> [THE PROBLEM]:
Scan the listing below and copy every line holding "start".

:: SOURCE DATA ::

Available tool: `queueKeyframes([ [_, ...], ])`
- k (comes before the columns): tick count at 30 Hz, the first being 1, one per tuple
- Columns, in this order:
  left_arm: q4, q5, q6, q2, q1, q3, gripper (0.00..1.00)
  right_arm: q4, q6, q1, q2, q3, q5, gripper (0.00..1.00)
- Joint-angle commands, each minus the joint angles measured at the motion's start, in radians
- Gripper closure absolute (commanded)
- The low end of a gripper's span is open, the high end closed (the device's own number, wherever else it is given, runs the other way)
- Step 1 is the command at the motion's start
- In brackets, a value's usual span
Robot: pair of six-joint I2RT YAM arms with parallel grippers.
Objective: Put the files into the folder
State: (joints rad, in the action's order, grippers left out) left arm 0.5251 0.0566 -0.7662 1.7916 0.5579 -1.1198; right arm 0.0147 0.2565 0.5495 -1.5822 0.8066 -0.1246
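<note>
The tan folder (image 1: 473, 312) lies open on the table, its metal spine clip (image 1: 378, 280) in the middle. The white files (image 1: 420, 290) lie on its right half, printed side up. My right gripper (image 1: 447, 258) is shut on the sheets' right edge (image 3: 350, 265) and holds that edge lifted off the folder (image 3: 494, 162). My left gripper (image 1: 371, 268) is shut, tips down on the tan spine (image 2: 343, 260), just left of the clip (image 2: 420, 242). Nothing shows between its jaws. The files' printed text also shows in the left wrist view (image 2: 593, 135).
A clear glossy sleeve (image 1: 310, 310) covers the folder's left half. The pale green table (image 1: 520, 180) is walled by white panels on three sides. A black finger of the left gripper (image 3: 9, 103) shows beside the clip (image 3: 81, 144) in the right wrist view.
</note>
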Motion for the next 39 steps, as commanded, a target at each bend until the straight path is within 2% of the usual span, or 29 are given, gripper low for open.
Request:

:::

> [SOLUTION TO THE EXERCISE]:
- Joint-angle commands, each minus the joint angles measured at the motion's start, in radians
- Step 1 is the command at the motion's start

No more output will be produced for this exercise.